PHI-base 4.19 was released on 9 February 2026. It contains 12,274 pathogen genes, 24,042 pathogen–host interactions, 344 pathogen species, 328 host species and information curated from 5,994 publications. The dataset is distributed as a Frictionless Data Package containing data in CSV format and gene sequences in FASTA format.
PHI-base 4 and PHI-base 5 use different data schemas.
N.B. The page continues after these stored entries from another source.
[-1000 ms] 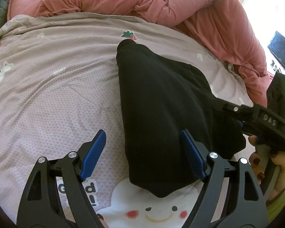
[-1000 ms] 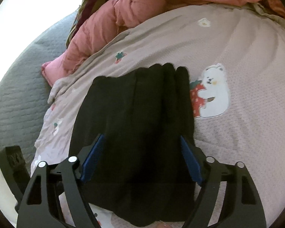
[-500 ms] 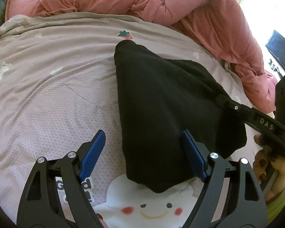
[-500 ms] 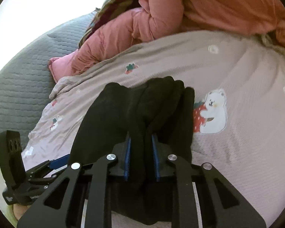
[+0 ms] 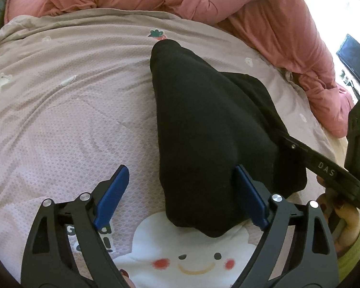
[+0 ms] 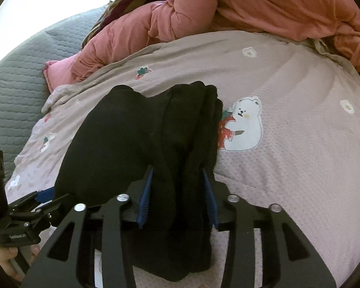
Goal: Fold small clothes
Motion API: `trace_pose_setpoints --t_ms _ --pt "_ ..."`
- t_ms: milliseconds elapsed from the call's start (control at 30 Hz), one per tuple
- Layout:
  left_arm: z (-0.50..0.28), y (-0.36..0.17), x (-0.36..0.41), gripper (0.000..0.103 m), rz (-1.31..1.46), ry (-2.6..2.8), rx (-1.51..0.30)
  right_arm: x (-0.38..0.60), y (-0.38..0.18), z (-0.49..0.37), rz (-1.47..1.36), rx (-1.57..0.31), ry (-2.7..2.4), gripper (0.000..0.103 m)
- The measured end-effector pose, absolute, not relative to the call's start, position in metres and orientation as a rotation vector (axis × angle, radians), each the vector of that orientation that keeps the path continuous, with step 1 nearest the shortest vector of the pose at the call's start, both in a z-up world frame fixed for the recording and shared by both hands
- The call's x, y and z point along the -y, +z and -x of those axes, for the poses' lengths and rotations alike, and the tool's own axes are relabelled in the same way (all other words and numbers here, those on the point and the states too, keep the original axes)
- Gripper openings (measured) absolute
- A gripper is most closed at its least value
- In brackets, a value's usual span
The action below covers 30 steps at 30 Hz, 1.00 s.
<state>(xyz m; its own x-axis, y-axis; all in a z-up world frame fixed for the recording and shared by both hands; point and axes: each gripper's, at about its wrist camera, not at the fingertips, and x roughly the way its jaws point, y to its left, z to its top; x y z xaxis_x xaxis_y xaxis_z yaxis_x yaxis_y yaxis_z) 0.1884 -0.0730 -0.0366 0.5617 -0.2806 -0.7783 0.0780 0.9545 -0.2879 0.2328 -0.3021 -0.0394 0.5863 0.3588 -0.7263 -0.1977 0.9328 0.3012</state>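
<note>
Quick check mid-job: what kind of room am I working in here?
Most likely a bedroom: the black garment lies on a bed sheet printed with bears, a pink duvet is bunched behind it, and a grey quilted cover lies alongside.

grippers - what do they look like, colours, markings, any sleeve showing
Both the left gripper and the right gripper are black cut-out frames with silver screws and ribbed blue pads. White "DAS" lettering marks the right one's side. A lit green LED shows on its body. A yellow-green sleeve covers the right wrist.
</note>
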Motion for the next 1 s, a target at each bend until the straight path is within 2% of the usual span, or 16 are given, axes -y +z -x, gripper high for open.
trace_pose_setpoints --t_ms 233,400,533,700,867,933,1000 --pt "-0.183 -0.037 0.073 0.082 0.233 -0.211 -0.966 0.309 -0.025 -0.210 -0.281 -0.868 0.393 0.044" --pt "-0.179 -0.041 0.074 0.082 0.227 -0.208 -0.973 0.306 -0.035 -0.204 -0.211 -0.904 0.345 0.044" --pt "-0.177 -0.042 0.074 0.082 0.229 -0.203 -0.978 0.315 -0.051 -0.208 -0.265 -0.943 0.321 0.054" --pt "-0.172 -0.037 0.074 0.082 0.213 -0.191 -0.970 0.314 -0.036 -0.197 -0.239 -0.892 0.313 0.057" --pt "-0.166 -0.032 0.073 0.083 0.207 -0.179 -0.954 0.315 -0.018 -0.180 -0.215 -0.829 0.314 0.080" --pt "-0.163 -0.029 0.072 0.084 0.203 -0.175 -0.947 0.315 -0.009 -0.171 -0.194 -0.792 0.313 0.083" --pt "-0.161 -0.026 0.071 0.090 0.199 -0.172 -0.938 0.316 0.000 -0.163 -0.184 -0.760 0.320 0.091"
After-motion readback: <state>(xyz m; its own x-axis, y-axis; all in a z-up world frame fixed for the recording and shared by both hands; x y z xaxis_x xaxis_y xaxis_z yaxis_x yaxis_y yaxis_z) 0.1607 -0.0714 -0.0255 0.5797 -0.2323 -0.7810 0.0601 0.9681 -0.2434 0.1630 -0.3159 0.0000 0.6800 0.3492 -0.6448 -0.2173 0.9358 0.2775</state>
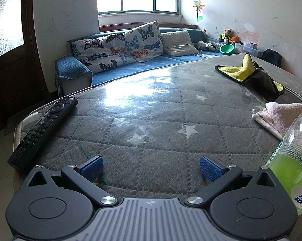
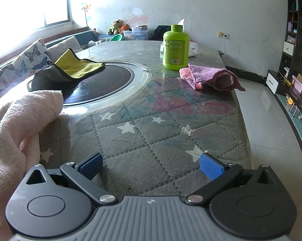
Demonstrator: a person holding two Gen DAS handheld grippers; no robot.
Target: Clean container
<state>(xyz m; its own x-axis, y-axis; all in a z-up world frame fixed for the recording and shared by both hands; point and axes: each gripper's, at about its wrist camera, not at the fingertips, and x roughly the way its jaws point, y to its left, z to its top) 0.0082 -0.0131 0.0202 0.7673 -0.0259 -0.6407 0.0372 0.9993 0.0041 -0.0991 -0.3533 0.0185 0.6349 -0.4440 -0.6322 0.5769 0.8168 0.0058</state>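
Observation:
A clear bottle with a green label (image 1: 293, 158) stands at the right edge of the left wrist view, close beside my left gripper (image 1: 151, 169), which is open and holds nothing. A pale pink towel (image 1: 279, 118) lies behind that bottle; the same pale pink towel (image 2: 20, 124) fills the left of the right wrist view. My right gripper (image 2: 151, 167) is open above the grey star-patterned table cover. Farther off stand a lime green bottle (image 2: 175, 48) and a crumpled pink-purple cloth (image 2: 211, 76). A yellow-and-grey cloth (image 2: 70, 70) lies on the round black hob (image 2: 102, 84).
A black remote control (image 1: 44, 128) lies near the table's left edge (image 1: 22, 124). A blue sofa with butterfly cushions (image 1: 118, 48) stands behind the table under the window. Toys and plastic boxes (image 2: 139, 32) sit at the far wall. Shelving (image 2: 297, 30) lines the right side over tiled floor.

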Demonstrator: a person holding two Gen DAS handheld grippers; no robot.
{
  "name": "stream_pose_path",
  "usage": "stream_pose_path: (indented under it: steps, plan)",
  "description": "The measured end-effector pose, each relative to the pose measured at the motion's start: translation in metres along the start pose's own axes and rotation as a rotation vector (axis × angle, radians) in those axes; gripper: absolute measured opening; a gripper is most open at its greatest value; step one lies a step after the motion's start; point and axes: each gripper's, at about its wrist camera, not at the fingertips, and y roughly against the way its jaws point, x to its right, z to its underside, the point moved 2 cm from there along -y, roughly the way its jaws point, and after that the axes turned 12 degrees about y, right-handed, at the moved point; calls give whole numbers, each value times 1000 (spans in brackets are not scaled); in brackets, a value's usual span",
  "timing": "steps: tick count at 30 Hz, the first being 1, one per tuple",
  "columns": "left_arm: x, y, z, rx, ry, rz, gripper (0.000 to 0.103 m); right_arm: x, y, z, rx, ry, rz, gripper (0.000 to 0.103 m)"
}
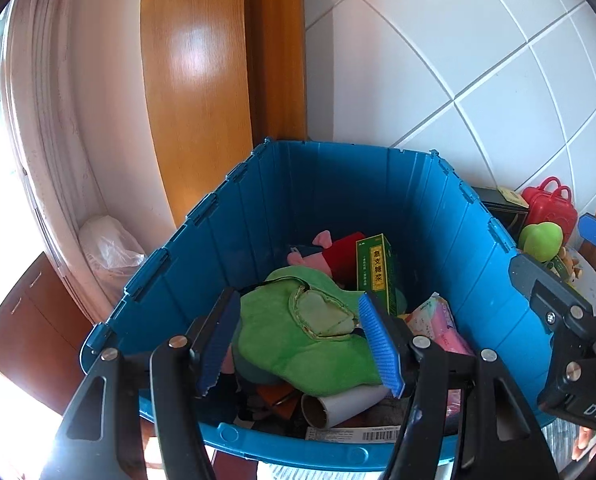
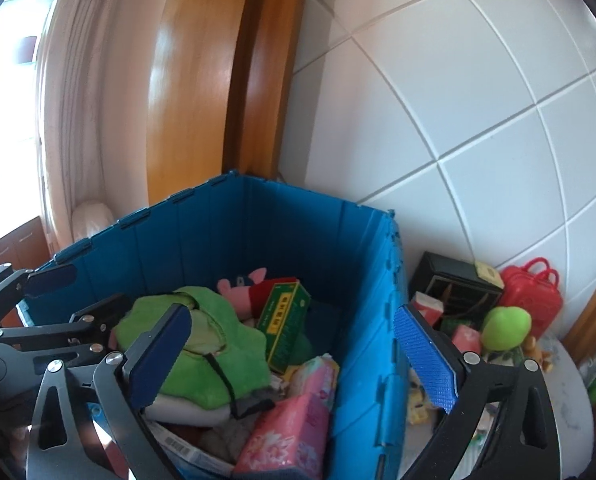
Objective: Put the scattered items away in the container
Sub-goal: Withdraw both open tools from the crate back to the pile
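Overhead, in the left wrist view, the left gripper (image 1: 298, 340) hangs wide and empty above the green cloth (image 1: 298, 344) topping the blue container (image 1: 478, 240), while the scattered items lie outside its wall at 2 o'clock. Seen from the right wrist, the right gripper (image 2: 294, 356), also wide and empty, straddles that wall, the green plush toy (image 2: 506, 328) and red toy case (image 2: 534, 296) at 2 o'clock, nearer this hand.

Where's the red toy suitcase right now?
The red plastic toy suitcase is outside the blue plastic crate, to its right against the white tiled wall. It sits beside the black box, behind the green plush toy.
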Motion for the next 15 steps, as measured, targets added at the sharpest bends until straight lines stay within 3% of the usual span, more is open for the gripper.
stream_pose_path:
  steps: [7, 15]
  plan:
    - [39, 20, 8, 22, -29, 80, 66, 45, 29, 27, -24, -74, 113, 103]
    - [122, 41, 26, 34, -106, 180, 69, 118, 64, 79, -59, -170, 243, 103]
Releases of both versions continue in parallel while records compatible with the PHI-base 5 schema are migrated from PHI-base 4. PHIB-BLAST allows nucleotide or protein sequences to be compared with gene sequences represented in PHI-base.

== Database access ==

| Resource | Link PHI-base 5 PHI-base 5 website - PHI-base 5 datasets PHI-base 5.6 on Zenodo - PHI-base 4 Open the PHI-base 5 homepage and select “PHI-base 4” - PHI-base 4 datasets PHI-base 4 collection on Zenodo - PHI-Canto PHI-Canto community curation |
|---|---|

== Applications ==
PHI-base is a resource for many applications including:

- The discovery of conserved genes in medically and agronomically important pathogens, which may be potential targets for chemical intervention
- Comparative genome analyses
- Annotation of newly sequenced pathogen genomes
- Functional interpretation of RNA sequencing and microarray experiments
- The rapid cross-checking of phenotypic differences between pathogenic species when writing articles for peer review

PHI-base use has been cited in over 900 peer-reviewed articles.

== Funding ==
PHI-base is funded by the Biotechnology and Biological Sciences Research Council (BBSRC) through the Growing Health and Delivering Sustainable Wheat Institute Strategic Programmes.